Stress destroys insulin

A team of researchers from Osaka University asked a simple but important question: what exactly causes insulin-producing cells to break down in type 2 diabetes? After all, the disease is increasingly appearing in people in adulthood — often unnoticed, against the background of stress, overeating and malnutrition.

It is this combination—an overabundance of sugar, fat, and food overload—that turns on REDD2. Normally, this gene should help cells cope with stress. But in this case, on the contrary, it harms: the cells begin to work worse, die faster, and the body loses the ability to control blood sugar levels.

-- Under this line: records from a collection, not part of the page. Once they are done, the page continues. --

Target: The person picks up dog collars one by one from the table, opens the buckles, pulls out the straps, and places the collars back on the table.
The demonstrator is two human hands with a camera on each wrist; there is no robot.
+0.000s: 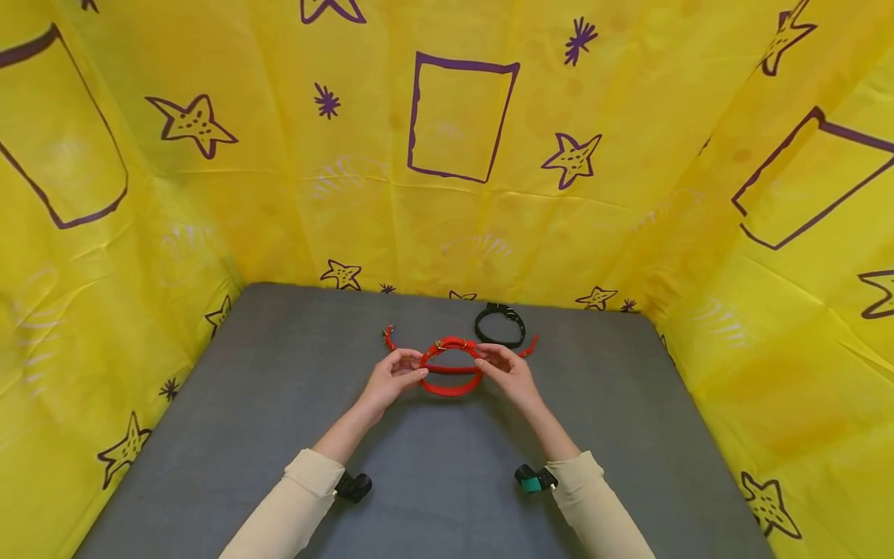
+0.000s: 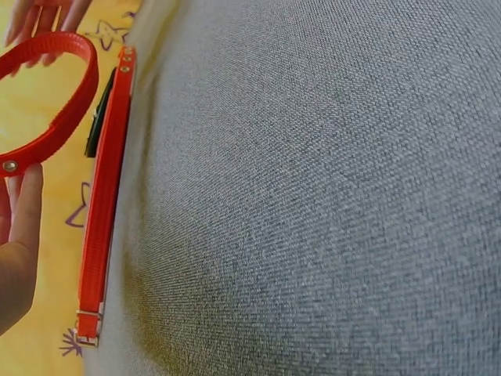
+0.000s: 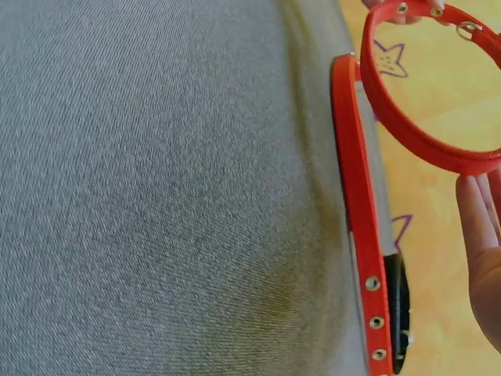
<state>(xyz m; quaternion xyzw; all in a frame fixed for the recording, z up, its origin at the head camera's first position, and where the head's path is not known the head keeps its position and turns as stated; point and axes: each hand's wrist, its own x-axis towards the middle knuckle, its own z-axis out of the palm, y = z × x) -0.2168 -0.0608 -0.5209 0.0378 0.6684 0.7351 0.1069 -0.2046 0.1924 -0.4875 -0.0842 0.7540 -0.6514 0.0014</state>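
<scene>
A red collar [image 1: 450,390], fastened into a loop, is held up above the table between both hands. My left hand [image 1: 394,380] pinches its left side with thumb and fingers, and my right hand [image 1: 510,371] pinches its right side. In the right wrist view the loop's metal eyelets and buckle ring show. A second red collar [image 2: 109,188] lies unfastened and stretched out on the table behind the loop. Its buckle end is at the left, its eyelet end [image 3: 374,301] at the right; the hands and loop partly hide it in the head view.
Farther back, near the right hand, a black collar [image 1: 500,343] lies buckled in a ring on the grey table [image 1: 293,349]. Yellow cloth walls [image 1: 447,217] with purple drawings surround the table's back and sides. Dark devices [image 1: 354,487] sit at both wrists.
</scene>
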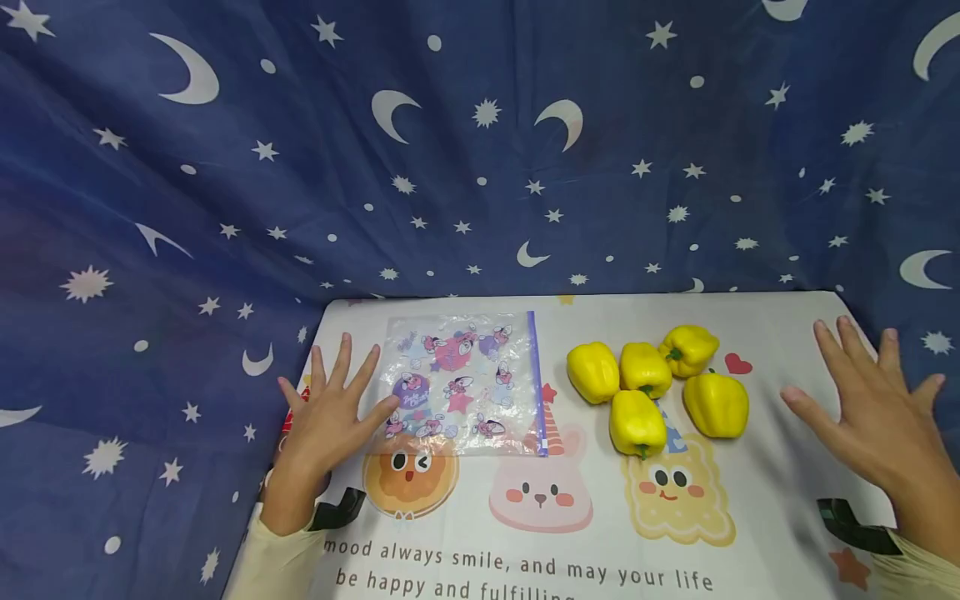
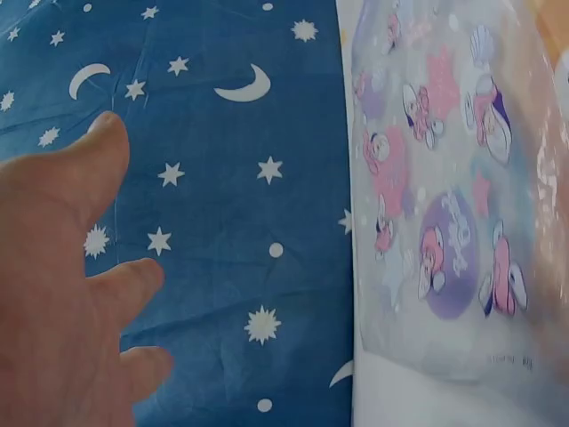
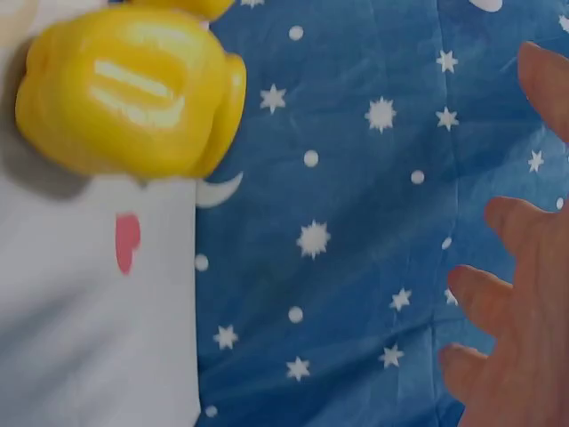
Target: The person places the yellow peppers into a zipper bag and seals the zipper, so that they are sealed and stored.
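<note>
A clear zip bag (image 1: 457, 383) printed with pink and purple cartoon figures lies flat on the left half of the table, its purple zip edge facing right. Several yellow bell peppers (image 1: 636, 423) sit in a loose cluster right of the bag. My left hand (image 1: 326, 425), fingers spread, is beside the bag's left edge and holds nothing; its thumb overlaps that edge in the head view. Over at the table's right side, my right hand (image 1: 877, 408) is also spread and holds nothing. One bell pepper (image 3: 124, 93) shows large in the right wrist view, apart from the fingers.
The white table cover (image 1: 787, 467) bears cartoon prints and lettering along the front. A dark blue curtain (image 1: 480, 150) with moons and stars hangs behind the table and along its left side. A black strap piece (image 1: 339, 510) is at the left wrist.
</note>
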The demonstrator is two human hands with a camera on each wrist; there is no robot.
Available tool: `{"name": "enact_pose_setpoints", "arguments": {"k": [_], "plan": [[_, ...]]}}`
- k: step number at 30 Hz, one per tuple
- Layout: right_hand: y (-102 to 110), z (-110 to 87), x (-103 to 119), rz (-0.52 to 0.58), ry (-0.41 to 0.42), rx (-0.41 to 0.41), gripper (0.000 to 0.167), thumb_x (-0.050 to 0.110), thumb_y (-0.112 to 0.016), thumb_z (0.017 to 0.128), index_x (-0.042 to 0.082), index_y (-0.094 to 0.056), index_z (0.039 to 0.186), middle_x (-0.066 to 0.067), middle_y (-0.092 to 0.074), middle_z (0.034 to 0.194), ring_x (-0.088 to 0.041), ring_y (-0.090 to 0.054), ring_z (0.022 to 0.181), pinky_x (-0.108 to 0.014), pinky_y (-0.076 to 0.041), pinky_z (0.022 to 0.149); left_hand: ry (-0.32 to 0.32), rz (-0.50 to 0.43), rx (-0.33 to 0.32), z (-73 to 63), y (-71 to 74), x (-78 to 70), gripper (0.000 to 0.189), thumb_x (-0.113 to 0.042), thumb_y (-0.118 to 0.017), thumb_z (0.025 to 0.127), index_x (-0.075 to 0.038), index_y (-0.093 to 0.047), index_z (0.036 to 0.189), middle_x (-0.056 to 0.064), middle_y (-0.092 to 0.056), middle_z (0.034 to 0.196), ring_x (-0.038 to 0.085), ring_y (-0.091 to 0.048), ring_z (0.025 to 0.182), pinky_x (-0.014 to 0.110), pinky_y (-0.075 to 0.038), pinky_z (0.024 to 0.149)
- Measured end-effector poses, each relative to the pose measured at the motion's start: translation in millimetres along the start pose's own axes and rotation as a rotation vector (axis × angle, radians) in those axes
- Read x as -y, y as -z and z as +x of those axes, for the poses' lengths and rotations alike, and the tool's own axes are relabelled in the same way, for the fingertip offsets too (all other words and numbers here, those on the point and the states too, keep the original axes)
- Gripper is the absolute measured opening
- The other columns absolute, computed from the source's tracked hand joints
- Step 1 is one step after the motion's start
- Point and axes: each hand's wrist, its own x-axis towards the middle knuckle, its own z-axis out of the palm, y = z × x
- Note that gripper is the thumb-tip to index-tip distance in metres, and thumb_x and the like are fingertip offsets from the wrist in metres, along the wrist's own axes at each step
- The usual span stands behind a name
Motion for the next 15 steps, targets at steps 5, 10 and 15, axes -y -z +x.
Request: {"name": "enact_pose_setpoints", "arguments": {"k": [5, 10, 15], "plan": [[-11, -2.4, 12, 0.082, 0.058, -0.035, 0.095, 0.06, -0.054, 0.097, 0.018, -0.003, 0.165, -0.018, 0.003, 0.171, -0.044, 0.014, 0.156, -0.077, 0.01, 0.113, -0.002, -0.023, 0.021, -0.5, -1.2, -8.0, 0.083, -0.073, -0.046, 0.094, -0.034, -0.021, 0.163, 0.01, -0.005, 0.174, 0.05, 0.005, 0.156, 0.087, 0.013, 0.104], [-19, -0.6, 25, 0.177, 0.104, -0.024, 0.089, 0.045, -0.059, 0.098, 0.022, -0.005, 0.166, -0.01, -0.003, 0.173, -0.035, 0.006, 0.16, -0.073, 0.002, 0.118, -0.013, -0.054, 0.023, 0.8, -7.4, -17.4, 0.079, -0.069, -0.047, 0.096, -0.032, -0.024, 0.163, 0.01, -0.009, 0.173, 0.048, -0.002, 0.157, 0.086, 0.007, 0.108], [-27, 5.2, 44, 0.252, 0.112, 0.016, 0.083, 0.043, -0.057, 0.101, 0.026, -0.008, 0.166, -0.015, -0.014, 0.171, -0.041, -0.008, 0.159, -0.077, -0.011, 0.115, -0.042, -0.12, -0.012, 5.8, -15.6, -30.4, 0.073, -0.061, -0.048, 0.1, -0.028, -0.029, 0.162, 0.01, -0.018, 0.172, 0.044, -0.015, 0.157, 0.08, -0.01, 0.115]]}}
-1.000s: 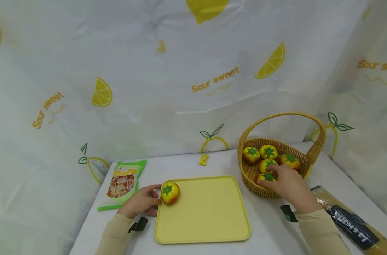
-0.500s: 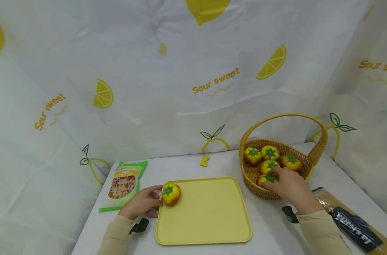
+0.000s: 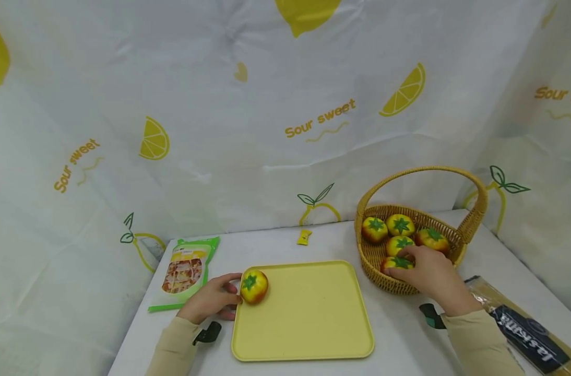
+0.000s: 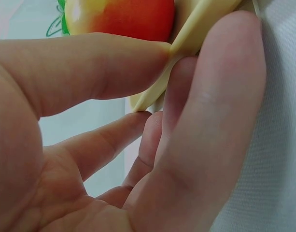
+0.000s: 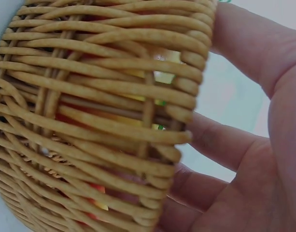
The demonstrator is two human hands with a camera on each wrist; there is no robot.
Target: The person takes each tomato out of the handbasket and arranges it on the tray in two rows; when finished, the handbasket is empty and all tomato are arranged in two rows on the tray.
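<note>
In the head view my left hand (image 3: 213, 299) is at the left edge of a yellow tray (image 3: 309, 318). The left wrist view shows its thumb on the tray's rim (image 4: 193, 29), with the fingers curled on the outer side and underneath. One red-and-yellow tomato (image 3: 254, 286) with a green star-shaped top sits in the tray's upper left corner. My right hand (image 3: 433, 274) reaches over the front rim of a wicker basket (image 3: 384, 283); its thumb and fingers close round the front tomato (image 3: 400, 262). Basket weave (image 5: 99, 96) hides those fingertips in the right wrist view.
Several more tomatoes (image 3: 400, 225) lie in the basket, whose tall handle (image 3: 426, 168) arches above. A green-edged food packet (image 3: 184, 274) lies left of the tray. A small yellow wrapper (image 3: 304, 237) lies behind it. A pasta pack (image 3: 525, 329) lies at the right.
The right hand's fingers have settled lower and closer round the front tomato in the basket. The left hand stays at the tray's edge, and the whole head view shifts slightly.
</note>
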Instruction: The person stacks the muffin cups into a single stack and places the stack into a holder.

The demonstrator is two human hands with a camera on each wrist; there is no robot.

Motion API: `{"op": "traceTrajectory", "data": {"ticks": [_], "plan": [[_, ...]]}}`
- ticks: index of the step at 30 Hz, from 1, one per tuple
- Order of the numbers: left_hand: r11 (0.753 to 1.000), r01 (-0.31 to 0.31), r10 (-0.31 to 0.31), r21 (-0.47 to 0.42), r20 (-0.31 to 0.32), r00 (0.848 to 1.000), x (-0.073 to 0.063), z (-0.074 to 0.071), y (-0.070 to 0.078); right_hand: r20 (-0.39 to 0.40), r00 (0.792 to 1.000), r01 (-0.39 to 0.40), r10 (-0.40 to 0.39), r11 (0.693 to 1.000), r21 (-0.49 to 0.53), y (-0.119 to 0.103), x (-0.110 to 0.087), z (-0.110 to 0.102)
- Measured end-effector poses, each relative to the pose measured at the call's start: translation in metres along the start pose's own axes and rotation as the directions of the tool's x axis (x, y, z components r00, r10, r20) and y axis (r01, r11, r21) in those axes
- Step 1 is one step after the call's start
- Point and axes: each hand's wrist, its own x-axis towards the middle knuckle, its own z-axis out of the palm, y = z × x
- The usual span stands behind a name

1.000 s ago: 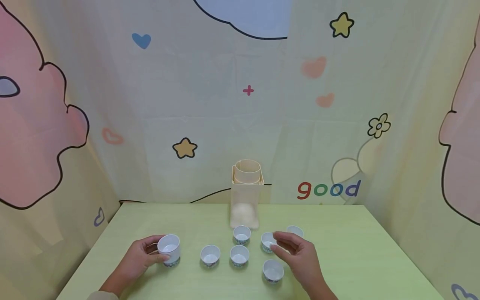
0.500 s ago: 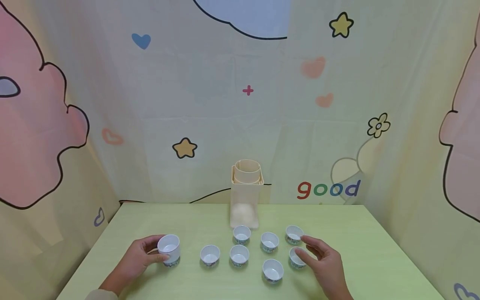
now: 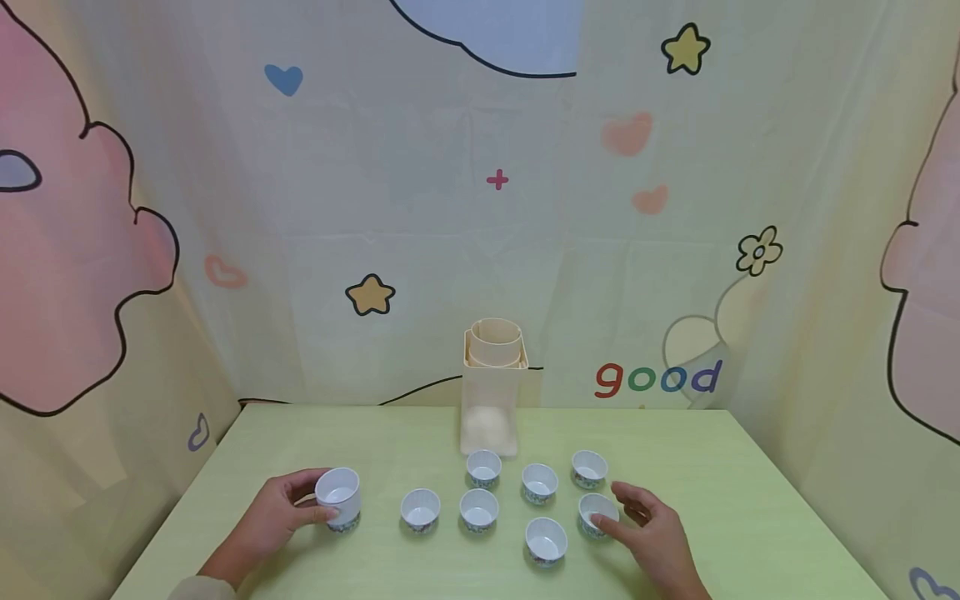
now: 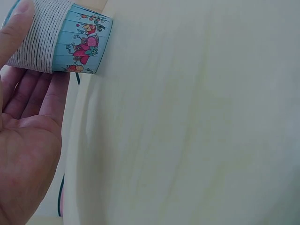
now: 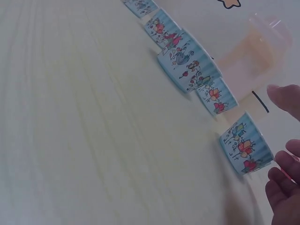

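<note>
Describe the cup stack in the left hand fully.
The cup stack is nested, paper-looking cups: closely packed white rims above a pale-blue side printed with red motifs. It is upright, left of the loose cups; whether its base touches the table is unclear. The left hand grips it between thumb and fingers. The top cup looks empty.

Pale, creased cloth backdrop [image 3: 420, 167] (printed stars [image 3: 686, 49], hearts [image 3: 283, 80]); light green tabletop [image 3: 675, 450] below
</note>
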Motion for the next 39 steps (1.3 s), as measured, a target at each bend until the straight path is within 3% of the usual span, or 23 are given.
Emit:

When the scientists suppressed the activity of REDD2, the pancreatic cells revived. They started producing insulin in the right amounts again, even if the animals or cells were exposed to stress like a fatty diet or chemicals that mimic diabetes. And in laboratory mice in which this gene was disabled, blood sugar remained normal even after a heavy meal.

What was particularly impressive was that REDD2 affects one of the central mechanisms of cell growth and survival, the mTORC1 pathway. If this path is disrupted, the cell loses its navigator and stops functioning normally.

This discovery could be an important fulcrum for creating new ways to prevent diabetes. Scientists hope that in the future REDD2 can be used as a marker to understand in advance who is at risk of diabetes, as well as as a target for drugs or even special products that can disable the harmful activity of this gene.

“We hope that this finding will help protect people from diabetes even before it begins,” says study leader Professor Naoki Harada. “If we learn how to calm REDD2, we can protect insulin cells even under conditions of malnutrition.”

So, perhaps in the coming years, the fight against diabetes will begin not with injections of insulin, but with fine—tuning the internal biochemistry – before the disease has time to manifest itself.